The leader of the company operating Lot 4 of Unir emphasizes that “there are four million validations per year” at the D. João II interface, which connects buses to the Yellow Line of the Porto Metro, but “the truth is that there are no conditions.”
“During peak hours, the metro passes, and the traffic lights all turn red, and before they turn green again, another metro arrives. Two metros come consecutively, unload passengers, and the buses, instead of transporting the people, are stuck at the lights waiting to move,” observes Gabriel Couto.
The manager reports that “it takes 15/20 minutes to arrive from their point of origin to D. João II by metro, and then they stand there for 15 or 20 minutes looking at the bus 300 meters away, but it’s not moving and not picking up the people.”
According to Couto, the solution would be to prevent the buses from crossing the metro line at the traffic light north of the D. João II metro station (towards Porto) and instead have them stop under the buildings, guiding them to the interface on the shared boarding platform with the metro, crossing the line south of the station (towards Santo Ovídio) with a new bus-only crossing.
When asked about the negative perception of Unir service in Gaia and Espinho, Gabriel Couto concedes that the company “hasn’t done everything” possible to counteract it, acknowledging that “a person waiting 15 minutes for the bus to cover 300 meters will say the bus is late.”
However, he believes that the responsibility “should not solely fall on the operator” as it’s impossible to remove “all vehicles from the front so people can board the bus,” arguing that in August, with less traffic, the service “worked like clockwork.”
For Gabriel Couto, “the problem is when school starts, the pressure increases, and when the rains begin, the pressure mounts even more, and the buses don’t flow,” and “without flow, there is no solution.”
“Adding more buses or increasing frequencies won’t help if the buses don’t flow smoothly,” he stresses, admitting that “this pressures people into thinking things don’t work well” and “creates a lot of discomfort.”
According to him, Transportes Beira Douro is actually executing over 98% of scheduled services, with non-compliance due to “blocked roads” or “traffic.”
“We send 100% of our production onto the road daily. That is, every day, we schedule all our shifts either the day before or prior. However, on the actual day, we face incidents, breakdowns, accidents. And our level of non-compliance is under 2%,” he mentioned.

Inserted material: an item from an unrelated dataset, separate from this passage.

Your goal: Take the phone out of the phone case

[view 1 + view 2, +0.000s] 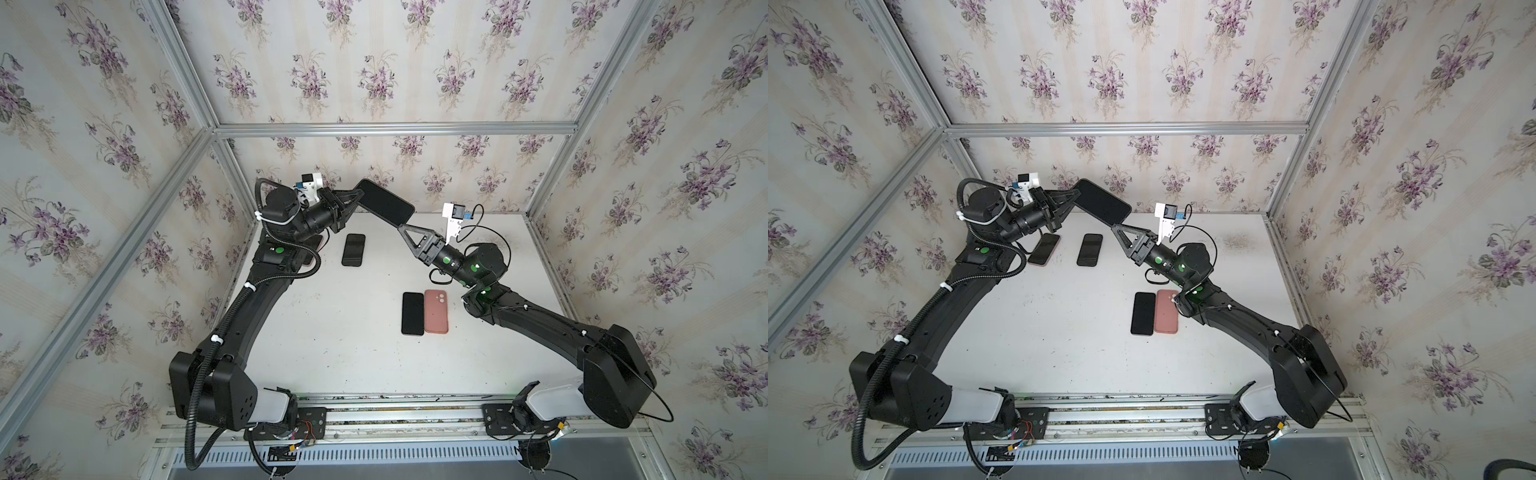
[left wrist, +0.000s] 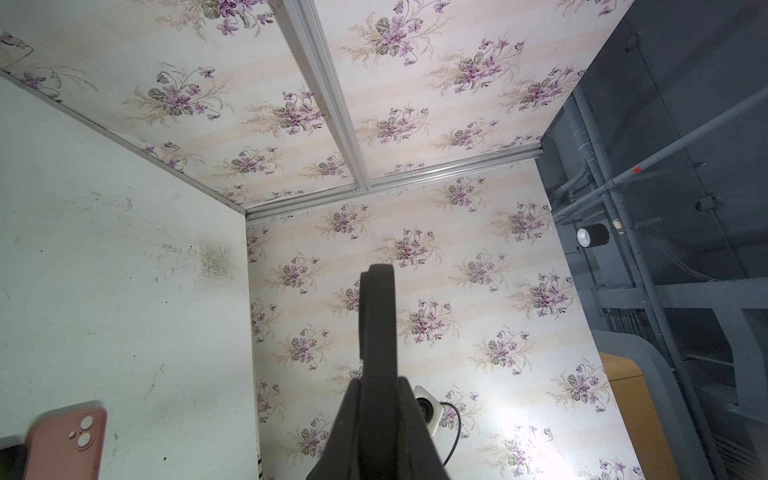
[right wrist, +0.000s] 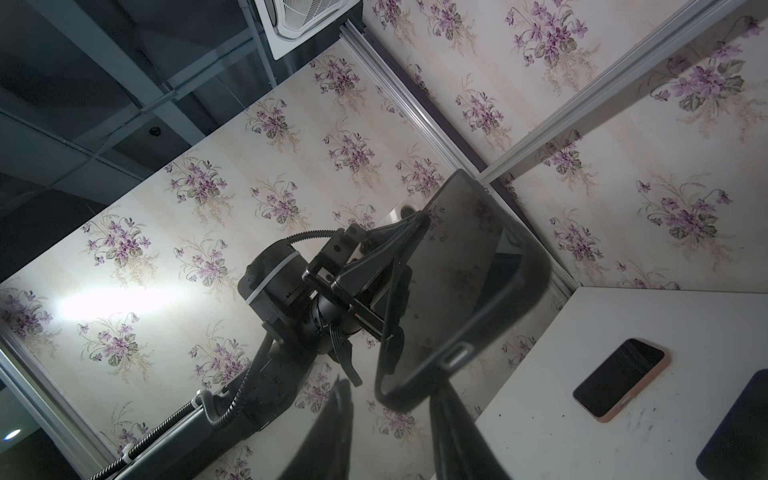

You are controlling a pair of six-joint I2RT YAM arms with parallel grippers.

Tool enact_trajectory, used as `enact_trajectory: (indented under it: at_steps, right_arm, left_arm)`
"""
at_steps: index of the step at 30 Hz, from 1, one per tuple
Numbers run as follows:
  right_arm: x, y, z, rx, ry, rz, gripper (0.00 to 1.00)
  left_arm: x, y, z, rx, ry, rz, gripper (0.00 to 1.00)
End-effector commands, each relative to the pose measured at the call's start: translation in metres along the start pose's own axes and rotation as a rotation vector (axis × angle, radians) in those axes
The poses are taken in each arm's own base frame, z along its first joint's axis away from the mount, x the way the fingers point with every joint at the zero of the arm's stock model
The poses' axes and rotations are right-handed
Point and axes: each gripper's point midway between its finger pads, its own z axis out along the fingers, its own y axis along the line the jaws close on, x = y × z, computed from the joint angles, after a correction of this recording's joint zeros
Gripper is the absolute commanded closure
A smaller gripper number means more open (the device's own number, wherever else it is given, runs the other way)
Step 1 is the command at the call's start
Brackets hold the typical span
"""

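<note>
A black phone (image 1: 384, 205) (image 1: 1100, 202) in a dark phone case hangs tilted in the air over the back of the table. My left gripper (image 1: 356, 195) (image 1: 1074, 194) is shut on its upper end; in the left wrist view the phone (image 2: 377, 316) stands edge-on between the fingers (image 2: 349, 415). My right gripper (image 1: 401, 227) (image 1: 1114, 227) (image 3: 392, 399) sits at the phone's lower end, jaws apart. One finger (image 3: 451, 415) meets the case rim (image 3: 515, 291) by the port cutout; the opposite finger stands clear of it.
On the white table (image 1: 332, 332) lie a bare black phone (image 1: 353, 249), another black phone (image 1: 412, 313) beside an empty pink case (image 1: 436, 311) (image 2: 66, 440), and a phone in a pink case (image 1: 1044, 249) (image 3: 621, 378) under the left arm. Wallpapered walls close three sides.
</note>
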Motion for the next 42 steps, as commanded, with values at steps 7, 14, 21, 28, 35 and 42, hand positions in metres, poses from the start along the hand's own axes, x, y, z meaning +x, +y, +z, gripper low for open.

He also notes that the company “executes 350 hours per day outside of scheduled service amplitudes [start and end],” and while the contract stipulated 91 routes, Transportes Beira Douro operates 151, increasing passengers by 5% this year, and 15% at the start of the school year compared to last year.
At the beginning of the school term, Gabriel Couto assures that “the only lot out of the nine metropolitan areas [four in Lisbon and five in Porto] that experienced no incidents at the school year’s start was Lot 4 of Unir.”

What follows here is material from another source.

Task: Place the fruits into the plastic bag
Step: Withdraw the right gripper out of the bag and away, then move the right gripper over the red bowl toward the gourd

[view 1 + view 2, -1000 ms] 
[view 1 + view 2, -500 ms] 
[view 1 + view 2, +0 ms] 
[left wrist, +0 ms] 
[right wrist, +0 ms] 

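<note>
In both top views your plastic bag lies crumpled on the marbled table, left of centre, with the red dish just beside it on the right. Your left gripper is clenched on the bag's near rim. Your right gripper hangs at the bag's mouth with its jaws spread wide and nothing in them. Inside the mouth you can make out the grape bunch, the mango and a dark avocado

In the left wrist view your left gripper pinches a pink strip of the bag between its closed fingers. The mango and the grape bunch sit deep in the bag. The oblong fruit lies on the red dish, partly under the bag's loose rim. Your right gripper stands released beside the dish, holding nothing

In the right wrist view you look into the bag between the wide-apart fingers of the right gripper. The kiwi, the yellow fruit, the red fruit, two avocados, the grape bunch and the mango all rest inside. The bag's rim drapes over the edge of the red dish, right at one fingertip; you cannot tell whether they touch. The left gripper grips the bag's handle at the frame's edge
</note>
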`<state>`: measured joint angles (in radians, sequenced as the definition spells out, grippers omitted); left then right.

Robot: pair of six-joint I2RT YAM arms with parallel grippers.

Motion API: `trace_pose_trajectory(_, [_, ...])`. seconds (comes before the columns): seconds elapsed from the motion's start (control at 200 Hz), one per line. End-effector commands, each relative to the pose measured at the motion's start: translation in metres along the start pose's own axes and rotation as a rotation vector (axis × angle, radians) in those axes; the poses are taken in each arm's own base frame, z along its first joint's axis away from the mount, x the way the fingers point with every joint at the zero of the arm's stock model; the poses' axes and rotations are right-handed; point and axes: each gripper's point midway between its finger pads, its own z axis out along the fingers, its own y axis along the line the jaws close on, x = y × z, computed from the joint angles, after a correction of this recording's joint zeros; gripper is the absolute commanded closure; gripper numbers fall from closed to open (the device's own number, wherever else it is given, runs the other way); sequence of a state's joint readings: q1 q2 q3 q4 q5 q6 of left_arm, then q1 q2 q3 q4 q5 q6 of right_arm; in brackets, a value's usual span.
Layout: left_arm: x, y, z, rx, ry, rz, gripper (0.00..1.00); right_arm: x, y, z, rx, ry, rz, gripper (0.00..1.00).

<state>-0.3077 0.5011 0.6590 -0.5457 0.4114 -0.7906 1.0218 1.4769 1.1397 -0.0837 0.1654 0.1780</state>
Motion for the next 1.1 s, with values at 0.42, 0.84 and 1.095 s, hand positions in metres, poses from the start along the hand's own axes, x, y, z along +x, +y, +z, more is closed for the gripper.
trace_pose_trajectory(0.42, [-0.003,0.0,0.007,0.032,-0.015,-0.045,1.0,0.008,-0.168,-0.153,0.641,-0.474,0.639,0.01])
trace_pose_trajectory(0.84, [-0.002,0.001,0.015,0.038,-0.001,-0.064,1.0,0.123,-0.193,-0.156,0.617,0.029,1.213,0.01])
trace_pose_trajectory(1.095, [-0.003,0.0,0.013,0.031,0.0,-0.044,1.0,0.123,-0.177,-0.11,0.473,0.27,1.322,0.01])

The manager also mentions that the operation stabilized in May 2024, despite “many failures in schedule publication” until the end of that year, extending even into 2025, something that “creates a lot of confusion for people.”
He also admits that recruiting and retaining drivers is “the biggest challenge” for Transportes Beira Douro, with 50 newly hired drivers leaving for the Unir operation only in May 2024, a problem that began to be resolved in May this year and is “no longer a structural issue,” although about 30 drivers are still needed, especially to cover weekends and holiday periods.
Regarding the lack of information on buses, which often still use A4 sheets to indicate the destination instead of digital displays, he acknowledges that the company has “somewhat neglected” this aspect for the sake of delivering transport services, a task the company will “develop in the coming months” with drivers, who “don’t always turn them on, sometimes because they swap buses and don’t know how to operate” the new one.
He indicated that they already have internal capacity to know the exact location of each bus at any time via GPS, within a fleet comprising 170 buses, 26 electric, and 80 running on natural gas, with the remainder diesel-powered.